## ASSIGNMENT
Check each line of the entries. Copy the ones that contain the string "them".

## RECORDS SHOWN
··········

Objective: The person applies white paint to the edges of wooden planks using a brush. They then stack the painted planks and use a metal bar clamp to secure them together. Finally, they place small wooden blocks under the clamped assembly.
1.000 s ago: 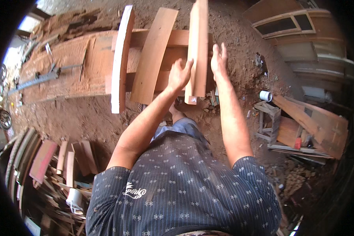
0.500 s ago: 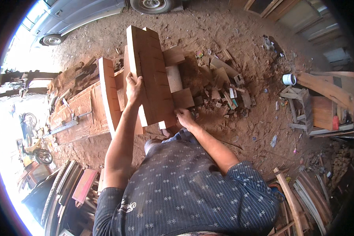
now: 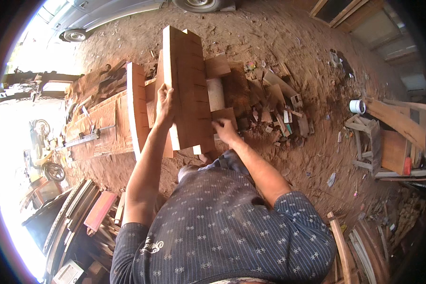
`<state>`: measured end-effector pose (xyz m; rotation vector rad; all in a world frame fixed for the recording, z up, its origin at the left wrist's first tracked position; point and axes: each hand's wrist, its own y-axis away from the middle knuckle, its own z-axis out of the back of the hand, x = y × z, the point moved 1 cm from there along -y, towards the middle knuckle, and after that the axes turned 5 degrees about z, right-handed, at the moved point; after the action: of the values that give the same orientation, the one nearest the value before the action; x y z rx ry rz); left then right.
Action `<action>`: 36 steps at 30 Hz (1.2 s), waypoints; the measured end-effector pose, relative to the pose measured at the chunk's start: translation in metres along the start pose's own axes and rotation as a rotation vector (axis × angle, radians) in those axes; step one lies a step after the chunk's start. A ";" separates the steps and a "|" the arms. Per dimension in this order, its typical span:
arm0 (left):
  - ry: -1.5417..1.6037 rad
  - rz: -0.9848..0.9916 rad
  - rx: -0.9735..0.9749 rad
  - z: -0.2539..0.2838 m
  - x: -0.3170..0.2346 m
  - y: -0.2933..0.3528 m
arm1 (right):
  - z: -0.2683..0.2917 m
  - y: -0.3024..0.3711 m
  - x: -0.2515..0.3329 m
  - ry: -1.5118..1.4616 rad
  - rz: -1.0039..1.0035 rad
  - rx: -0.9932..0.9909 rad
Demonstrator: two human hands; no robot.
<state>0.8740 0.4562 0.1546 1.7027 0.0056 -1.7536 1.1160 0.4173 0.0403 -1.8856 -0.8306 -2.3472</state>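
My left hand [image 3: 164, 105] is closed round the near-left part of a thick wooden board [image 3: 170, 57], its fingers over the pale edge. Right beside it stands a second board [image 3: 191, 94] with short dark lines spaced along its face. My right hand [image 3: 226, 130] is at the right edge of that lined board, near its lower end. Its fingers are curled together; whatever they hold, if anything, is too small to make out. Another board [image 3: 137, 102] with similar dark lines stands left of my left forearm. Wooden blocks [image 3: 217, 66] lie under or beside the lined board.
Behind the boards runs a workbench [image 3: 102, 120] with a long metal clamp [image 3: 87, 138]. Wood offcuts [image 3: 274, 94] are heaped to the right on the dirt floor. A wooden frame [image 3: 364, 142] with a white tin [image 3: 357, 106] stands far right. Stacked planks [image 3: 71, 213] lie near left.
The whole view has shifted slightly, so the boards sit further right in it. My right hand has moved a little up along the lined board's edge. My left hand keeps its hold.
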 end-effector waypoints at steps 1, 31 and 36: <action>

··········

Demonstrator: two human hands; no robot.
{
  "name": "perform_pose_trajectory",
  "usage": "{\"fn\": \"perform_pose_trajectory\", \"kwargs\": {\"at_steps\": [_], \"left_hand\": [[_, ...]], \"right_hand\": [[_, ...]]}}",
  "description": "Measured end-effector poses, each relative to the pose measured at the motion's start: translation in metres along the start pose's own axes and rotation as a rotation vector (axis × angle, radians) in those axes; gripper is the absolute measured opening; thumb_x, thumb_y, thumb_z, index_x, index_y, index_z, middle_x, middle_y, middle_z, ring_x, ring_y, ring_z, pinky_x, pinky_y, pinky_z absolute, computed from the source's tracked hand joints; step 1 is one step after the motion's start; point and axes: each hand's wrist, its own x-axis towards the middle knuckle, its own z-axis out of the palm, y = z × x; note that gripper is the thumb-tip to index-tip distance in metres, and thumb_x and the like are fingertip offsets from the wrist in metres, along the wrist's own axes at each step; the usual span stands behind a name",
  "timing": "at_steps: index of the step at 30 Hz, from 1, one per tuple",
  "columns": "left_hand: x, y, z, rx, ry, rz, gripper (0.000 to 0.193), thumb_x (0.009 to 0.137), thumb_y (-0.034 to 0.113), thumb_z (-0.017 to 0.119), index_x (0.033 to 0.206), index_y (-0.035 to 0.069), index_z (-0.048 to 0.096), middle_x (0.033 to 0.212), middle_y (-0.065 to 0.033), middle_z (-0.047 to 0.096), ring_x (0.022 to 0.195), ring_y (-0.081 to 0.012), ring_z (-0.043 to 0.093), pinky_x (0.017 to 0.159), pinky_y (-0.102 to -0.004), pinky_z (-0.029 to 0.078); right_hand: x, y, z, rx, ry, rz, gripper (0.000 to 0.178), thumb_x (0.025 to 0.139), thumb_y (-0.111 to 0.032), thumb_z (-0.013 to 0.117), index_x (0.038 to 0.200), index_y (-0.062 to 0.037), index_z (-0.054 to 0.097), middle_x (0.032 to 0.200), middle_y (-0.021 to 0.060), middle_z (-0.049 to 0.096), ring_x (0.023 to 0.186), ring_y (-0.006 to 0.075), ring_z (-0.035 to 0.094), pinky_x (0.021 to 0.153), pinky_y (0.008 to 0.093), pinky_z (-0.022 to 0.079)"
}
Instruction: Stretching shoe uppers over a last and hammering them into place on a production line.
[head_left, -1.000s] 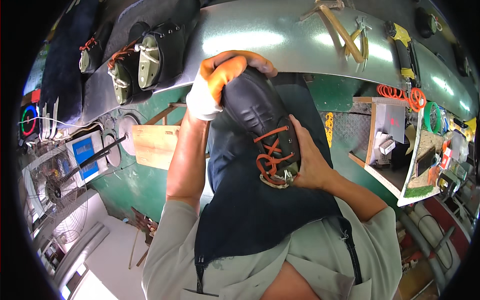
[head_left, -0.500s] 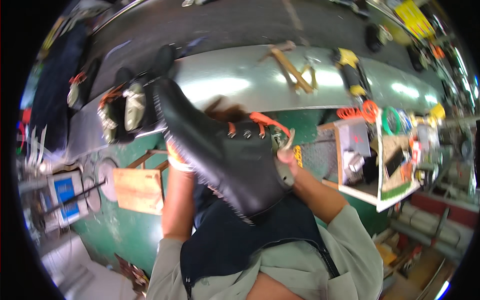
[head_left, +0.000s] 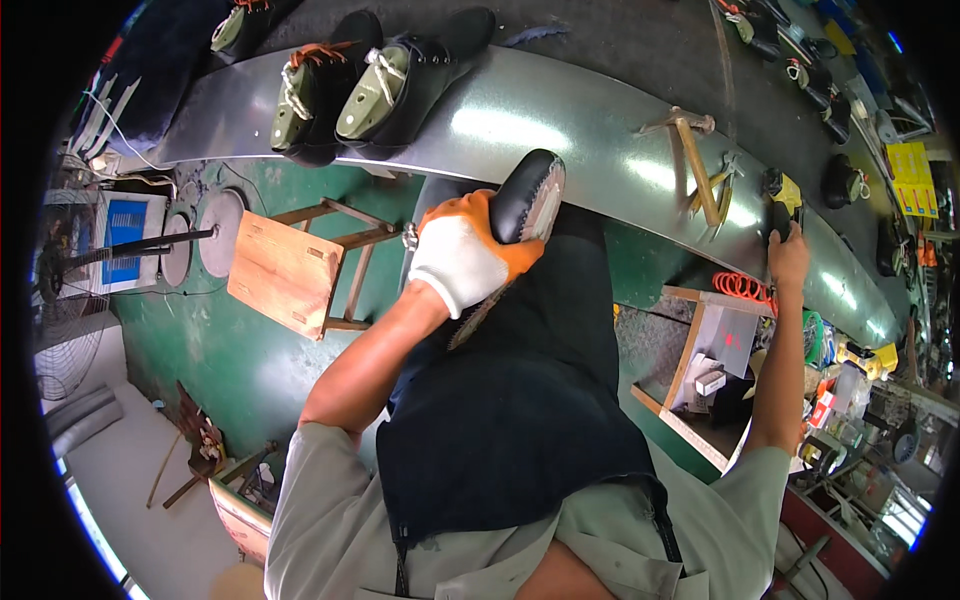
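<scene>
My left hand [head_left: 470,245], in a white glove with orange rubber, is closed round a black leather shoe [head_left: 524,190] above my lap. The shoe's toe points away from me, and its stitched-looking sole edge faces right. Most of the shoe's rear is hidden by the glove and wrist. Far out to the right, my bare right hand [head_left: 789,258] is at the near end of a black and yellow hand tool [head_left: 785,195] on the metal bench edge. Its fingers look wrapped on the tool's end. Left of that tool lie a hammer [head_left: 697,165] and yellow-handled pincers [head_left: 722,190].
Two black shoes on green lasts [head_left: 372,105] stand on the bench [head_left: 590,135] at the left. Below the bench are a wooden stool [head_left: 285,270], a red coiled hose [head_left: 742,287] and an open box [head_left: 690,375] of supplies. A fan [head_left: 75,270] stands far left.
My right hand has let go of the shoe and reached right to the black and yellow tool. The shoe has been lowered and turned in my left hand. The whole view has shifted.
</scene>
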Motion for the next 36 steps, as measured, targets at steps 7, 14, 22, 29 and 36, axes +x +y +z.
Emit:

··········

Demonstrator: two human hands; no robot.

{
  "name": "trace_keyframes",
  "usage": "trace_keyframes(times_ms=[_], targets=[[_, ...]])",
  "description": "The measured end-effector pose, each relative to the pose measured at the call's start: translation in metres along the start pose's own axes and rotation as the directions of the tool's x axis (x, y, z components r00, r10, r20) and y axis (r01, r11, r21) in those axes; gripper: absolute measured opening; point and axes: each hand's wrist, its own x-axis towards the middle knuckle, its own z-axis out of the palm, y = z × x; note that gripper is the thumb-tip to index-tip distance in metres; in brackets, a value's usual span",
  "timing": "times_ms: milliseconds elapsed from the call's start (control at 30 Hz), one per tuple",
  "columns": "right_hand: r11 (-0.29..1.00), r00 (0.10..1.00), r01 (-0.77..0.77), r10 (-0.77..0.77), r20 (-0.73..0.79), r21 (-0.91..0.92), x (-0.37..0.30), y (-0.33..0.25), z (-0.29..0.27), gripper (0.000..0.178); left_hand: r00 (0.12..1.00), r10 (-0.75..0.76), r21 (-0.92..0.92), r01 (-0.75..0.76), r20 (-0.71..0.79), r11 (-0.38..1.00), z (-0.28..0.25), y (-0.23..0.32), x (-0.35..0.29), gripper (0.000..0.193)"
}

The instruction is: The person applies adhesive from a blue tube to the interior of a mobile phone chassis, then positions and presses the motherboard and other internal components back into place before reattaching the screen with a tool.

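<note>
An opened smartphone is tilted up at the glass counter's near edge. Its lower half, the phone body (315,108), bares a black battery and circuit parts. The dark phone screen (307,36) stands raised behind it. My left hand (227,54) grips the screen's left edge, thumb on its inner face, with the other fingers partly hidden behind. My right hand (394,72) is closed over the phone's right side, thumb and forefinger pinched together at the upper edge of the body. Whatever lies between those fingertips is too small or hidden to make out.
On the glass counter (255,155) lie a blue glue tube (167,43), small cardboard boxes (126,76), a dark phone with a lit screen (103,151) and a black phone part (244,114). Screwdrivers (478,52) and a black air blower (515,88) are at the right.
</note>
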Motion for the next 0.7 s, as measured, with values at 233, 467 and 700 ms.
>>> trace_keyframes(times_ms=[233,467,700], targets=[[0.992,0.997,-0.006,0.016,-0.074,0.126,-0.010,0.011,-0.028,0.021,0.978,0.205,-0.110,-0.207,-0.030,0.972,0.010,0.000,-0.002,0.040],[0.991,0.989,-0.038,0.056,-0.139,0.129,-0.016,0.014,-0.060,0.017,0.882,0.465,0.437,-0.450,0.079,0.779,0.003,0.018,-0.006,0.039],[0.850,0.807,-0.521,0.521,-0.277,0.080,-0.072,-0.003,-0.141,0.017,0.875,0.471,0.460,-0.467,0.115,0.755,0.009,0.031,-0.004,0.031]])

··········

## SOLUTION TO THE EXERCISE
Objective: The person applies white paint to the edges of wooden planks using a brush. They then stack the painted planks and use a metal bar clamp to secure them together. Finally, they place small wooden blocks under the clamped assembly.
Instruction: Stretching shoe uppers over a last and hammering them into place on a production line.

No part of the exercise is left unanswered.